Activity ▸
The task here is to set down every line of the listing exactly.

Data under study ▸
● ● ● ● ●

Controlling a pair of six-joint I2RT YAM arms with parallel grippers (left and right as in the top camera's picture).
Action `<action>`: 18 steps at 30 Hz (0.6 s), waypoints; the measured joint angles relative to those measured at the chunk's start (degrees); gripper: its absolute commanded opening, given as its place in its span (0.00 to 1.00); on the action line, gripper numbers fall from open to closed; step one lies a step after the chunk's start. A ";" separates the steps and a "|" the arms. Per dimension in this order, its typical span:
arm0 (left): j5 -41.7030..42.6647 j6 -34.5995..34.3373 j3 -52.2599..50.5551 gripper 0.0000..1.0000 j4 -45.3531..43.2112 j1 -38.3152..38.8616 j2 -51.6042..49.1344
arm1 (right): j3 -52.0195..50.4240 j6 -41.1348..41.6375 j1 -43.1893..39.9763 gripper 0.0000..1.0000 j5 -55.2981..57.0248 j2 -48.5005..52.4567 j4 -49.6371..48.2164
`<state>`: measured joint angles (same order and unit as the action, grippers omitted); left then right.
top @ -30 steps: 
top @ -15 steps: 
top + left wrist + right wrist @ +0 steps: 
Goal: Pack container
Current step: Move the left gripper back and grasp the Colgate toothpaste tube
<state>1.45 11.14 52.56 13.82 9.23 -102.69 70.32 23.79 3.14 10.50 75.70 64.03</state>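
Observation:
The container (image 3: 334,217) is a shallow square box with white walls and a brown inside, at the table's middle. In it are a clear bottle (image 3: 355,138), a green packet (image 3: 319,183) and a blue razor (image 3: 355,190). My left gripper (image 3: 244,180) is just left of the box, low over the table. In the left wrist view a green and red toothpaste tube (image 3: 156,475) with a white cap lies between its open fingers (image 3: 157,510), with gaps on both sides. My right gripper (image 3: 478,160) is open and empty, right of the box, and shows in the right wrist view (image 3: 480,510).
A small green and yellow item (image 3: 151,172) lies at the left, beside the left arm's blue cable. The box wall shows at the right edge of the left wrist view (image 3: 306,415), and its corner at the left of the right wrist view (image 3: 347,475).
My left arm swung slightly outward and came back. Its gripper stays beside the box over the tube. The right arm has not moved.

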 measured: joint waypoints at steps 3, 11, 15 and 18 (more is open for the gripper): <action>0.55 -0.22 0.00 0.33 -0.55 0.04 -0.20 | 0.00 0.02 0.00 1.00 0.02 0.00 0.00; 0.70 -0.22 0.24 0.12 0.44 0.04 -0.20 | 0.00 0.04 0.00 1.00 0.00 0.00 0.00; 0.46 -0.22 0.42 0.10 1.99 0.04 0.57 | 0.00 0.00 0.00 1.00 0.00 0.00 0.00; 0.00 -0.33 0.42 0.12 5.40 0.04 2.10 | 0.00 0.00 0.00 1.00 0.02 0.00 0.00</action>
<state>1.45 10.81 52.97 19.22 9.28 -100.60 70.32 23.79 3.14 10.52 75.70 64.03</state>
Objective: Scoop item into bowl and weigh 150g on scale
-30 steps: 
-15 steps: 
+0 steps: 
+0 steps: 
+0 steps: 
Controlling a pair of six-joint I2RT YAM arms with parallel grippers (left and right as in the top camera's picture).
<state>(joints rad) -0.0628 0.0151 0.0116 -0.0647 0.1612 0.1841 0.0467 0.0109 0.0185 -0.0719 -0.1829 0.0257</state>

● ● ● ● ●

Reply to the task ▸
Controlling a pair of six-joint I2RT YAM arms with parallel grippers (left and right as in the top camera's picture).
Action `<action>`: 18 steps at 30 Hz (0.6 s), waypoints; the measured joint angles relative to those measured at the chunk's start (degrees); gripper: its absolute commanded opening, given as its place in its span (0.00 to 1.00); on the action line, gripper numbers fall from open to closed; step one lies a step after the chunk's start. A ";" separates the steps and a "|" the arms. Per dimension in this order, its typical span:
arm0 (left): j5 -41.7030..42.6647 j6 -34.5995..34.3373 j3 -52.2599..50.5551 gripper 0.0000..1.0000 j4 -45.3531..43.2112 j1 -38.3152..38.8616 j2 -51.6042..49.1344
arm1 (right): j3 -52.0195..50.4240 j6 -41.1348..41.6375 j1 -43.1893..39.9763 gripper 0.0000..1.0000 j5 -55.2981..57.0248 j2 -48.5005..52.4567 j4 -49.6371..48.2164
`<state>`: measured joint angles (same order and unit as the action, grippers omitted); left then right.
top @ -30 steps: 
top @ -15 steps: 
top + left wrist + right wrist @ +0 steps: 
Goal: Pack container
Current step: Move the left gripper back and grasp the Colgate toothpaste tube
<state>1.45 11.14 52.56 13.82 9.23 -102.69 70.32 23.79 3.14 10.50 75.70 64.03</state>
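Observation:
The container (image 3: 334,217) is a shallow square box with white walls and a brown inside, at the table's middle. In it are a clear bottle (image 3: 355,138), a green packet (image 3: 319,183) and a blue razor (image 3: 355,190). My left gripper (image 3: 244,180) is just left of the box, low over the table. In the left wrist view a green and red toothpaste tube (image 3: 156,475) with a white cap lies between its open fingers (image 3: 157,510), with gaps on both sides. My right gripper (image 3: 478,160) is open and empty, right of the box, and shows in the right wrist view (image 3: 480,510).
A small green and yellow item (image 3: 151,172) lies at the left, beside the left arm's blue cable. The box wall shows at the right edge of the left wrist view (image 3: 306,415), and its corner at the left of the right wrist view (image 3: 347,475).
My left arm swung slightly outward and came back. Its gripper stays beside the box over the tube. The right arm has not moved.
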
 measured: joint waypoints at steps 3, 11, 15 and 18 (more is open for the gripper): <action>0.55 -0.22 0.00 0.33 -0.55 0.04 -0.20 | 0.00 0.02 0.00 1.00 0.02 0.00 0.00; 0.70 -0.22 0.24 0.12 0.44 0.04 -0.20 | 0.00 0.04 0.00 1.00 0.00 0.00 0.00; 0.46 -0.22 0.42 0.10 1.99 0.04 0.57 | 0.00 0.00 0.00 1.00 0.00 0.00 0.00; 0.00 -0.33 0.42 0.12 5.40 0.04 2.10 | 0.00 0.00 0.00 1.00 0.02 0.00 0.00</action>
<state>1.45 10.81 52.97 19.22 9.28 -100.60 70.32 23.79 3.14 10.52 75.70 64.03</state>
Objective: Scoop item into bowl and weigh 150g on scale
-30 steps: 
-15 steps: 
+0 steps: 
+0 steps: 
+0 steps: 
Controlling a pair of six-joint I2RT YAM arms with parallel grippers (left and right as in the top camera's picture).
<state>(joints rad) -0.0628 0.0151 0.0116 -0.0647 0.1612 0.1841 0.0467 0.0109 0.0185 -0.0719 -0.1829 0.0257</state>

The exercise requires no additional output.